2020-10-08 08:00:52

by yulei zhang

[permalink] [raw]
Subject: [PATCH 22/35] kvm, x86: Distinguish dmemfs page from mmio page

From: Yulei Zhang <[email protected]>

Dmem page is pfn invalid but not mmio.

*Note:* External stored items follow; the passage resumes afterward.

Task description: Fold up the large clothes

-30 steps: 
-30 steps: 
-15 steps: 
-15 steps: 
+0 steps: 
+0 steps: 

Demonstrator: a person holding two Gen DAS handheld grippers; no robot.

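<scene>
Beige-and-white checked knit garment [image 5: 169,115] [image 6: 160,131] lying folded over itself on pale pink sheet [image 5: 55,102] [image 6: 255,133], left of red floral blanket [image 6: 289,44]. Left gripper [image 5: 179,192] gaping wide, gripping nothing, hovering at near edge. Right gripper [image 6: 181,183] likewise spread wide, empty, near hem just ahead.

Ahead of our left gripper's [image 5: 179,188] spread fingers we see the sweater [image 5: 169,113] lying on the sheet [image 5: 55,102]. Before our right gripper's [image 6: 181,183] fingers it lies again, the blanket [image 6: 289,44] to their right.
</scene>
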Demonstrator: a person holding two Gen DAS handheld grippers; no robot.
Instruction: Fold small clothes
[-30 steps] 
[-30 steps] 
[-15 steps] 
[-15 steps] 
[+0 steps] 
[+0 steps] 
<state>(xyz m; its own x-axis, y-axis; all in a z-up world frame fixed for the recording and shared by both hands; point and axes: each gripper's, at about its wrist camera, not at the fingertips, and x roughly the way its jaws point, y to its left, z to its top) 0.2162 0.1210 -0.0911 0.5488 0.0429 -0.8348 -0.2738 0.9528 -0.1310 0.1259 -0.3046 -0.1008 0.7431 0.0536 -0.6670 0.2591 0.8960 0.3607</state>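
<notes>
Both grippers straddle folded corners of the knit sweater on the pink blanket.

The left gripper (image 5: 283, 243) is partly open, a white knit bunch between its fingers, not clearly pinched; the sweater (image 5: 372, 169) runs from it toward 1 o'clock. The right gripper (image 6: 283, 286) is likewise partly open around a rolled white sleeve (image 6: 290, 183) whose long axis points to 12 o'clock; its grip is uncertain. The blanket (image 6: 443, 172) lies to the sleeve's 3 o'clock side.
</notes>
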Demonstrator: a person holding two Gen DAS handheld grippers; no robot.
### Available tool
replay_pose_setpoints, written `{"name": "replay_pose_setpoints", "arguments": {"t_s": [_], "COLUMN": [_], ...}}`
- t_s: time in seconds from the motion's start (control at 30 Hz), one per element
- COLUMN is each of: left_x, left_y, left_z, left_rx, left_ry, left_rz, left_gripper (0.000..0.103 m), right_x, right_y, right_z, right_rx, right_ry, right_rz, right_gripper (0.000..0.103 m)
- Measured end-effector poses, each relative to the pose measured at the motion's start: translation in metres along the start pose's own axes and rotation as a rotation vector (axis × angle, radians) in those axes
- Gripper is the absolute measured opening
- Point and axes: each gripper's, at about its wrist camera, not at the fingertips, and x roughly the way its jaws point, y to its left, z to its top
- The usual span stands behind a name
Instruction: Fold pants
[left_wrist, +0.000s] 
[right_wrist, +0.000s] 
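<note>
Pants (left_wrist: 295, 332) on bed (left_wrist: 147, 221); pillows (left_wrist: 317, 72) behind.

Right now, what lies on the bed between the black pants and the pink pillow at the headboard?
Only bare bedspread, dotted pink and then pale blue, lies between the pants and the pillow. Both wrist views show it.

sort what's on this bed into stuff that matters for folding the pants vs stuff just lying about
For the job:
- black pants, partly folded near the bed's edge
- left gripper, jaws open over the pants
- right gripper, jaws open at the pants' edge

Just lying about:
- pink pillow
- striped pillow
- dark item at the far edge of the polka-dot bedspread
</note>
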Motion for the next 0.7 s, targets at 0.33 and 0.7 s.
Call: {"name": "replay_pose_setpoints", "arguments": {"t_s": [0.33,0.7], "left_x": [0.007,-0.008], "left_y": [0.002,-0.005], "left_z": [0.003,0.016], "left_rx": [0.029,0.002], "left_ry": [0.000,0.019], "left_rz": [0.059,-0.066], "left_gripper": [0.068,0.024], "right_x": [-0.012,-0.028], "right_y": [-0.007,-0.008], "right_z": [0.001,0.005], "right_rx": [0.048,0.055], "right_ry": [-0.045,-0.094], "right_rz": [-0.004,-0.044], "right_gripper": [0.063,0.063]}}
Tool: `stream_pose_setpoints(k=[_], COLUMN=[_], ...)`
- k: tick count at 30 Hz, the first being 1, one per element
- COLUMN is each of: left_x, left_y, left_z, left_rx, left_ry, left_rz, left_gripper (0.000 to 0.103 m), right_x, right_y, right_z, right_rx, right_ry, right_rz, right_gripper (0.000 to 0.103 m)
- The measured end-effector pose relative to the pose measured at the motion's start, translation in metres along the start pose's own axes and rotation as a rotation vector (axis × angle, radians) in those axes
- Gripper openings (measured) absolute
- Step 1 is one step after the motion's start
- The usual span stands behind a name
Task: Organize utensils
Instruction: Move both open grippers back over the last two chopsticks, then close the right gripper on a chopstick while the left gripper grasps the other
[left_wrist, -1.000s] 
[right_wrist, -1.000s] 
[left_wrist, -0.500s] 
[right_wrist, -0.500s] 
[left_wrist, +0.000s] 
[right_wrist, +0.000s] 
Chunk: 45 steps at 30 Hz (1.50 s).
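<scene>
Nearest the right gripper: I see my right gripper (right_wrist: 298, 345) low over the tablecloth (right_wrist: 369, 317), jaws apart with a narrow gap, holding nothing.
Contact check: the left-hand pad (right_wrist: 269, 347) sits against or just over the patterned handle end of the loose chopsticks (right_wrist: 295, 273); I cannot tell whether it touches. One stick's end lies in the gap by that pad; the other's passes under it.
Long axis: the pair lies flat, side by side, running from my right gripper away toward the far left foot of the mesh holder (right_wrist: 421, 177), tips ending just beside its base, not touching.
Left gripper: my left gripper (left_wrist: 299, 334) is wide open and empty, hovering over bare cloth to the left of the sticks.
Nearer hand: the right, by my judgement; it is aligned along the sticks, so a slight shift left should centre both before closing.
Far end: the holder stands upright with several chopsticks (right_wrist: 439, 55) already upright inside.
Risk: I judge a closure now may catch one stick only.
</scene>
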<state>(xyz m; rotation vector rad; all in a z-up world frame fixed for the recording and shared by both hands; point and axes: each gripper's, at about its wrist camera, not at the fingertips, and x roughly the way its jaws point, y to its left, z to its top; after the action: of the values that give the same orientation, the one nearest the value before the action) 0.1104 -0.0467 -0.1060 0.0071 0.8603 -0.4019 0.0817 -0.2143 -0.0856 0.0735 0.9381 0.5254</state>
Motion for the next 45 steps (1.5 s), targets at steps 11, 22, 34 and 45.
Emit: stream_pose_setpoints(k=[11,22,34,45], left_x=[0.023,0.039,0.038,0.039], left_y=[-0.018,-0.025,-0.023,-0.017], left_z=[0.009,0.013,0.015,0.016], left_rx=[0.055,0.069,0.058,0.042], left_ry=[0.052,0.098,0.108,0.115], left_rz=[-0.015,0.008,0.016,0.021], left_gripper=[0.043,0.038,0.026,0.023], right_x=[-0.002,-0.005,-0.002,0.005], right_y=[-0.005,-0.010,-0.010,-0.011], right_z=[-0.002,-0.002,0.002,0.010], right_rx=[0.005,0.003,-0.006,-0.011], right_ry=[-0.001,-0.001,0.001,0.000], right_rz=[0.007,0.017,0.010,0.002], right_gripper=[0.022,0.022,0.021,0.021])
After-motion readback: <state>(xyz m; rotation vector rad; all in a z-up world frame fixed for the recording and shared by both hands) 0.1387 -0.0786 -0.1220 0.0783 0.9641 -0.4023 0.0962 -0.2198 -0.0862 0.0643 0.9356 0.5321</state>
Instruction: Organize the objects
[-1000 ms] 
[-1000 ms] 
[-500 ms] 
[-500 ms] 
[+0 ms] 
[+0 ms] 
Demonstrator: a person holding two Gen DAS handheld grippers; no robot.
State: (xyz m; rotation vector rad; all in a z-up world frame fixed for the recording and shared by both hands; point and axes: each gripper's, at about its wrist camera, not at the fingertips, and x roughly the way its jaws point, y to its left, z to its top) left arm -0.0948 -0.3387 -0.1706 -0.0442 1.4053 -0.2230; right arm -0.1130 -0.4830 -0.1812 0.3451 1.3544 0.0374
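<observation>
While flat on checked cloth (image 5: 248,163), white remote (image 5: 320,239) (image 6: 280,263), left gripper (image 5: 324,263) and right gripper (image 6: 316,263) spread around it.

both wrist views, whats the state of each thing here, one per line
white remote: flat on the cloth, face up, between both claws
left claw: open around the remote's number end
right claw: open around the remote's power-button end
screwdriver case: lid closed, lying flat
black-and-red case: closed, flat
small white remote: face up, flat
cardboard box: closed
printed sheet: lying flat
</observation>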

Support cacheable
dmem page for kvm.

Signed-off-by: Chen Zhuo <[email protected]>
Signed-off-by: Yulei Zhang <[email protected]>
---
arch/x86/kvm/mmu/mmu.c | 5 +++--
include/linux/dmem.h | 7 +++++++
mm/dmem.c | 7 +++++++
3 files changed, 17 insertions(+), 2 deletions(-)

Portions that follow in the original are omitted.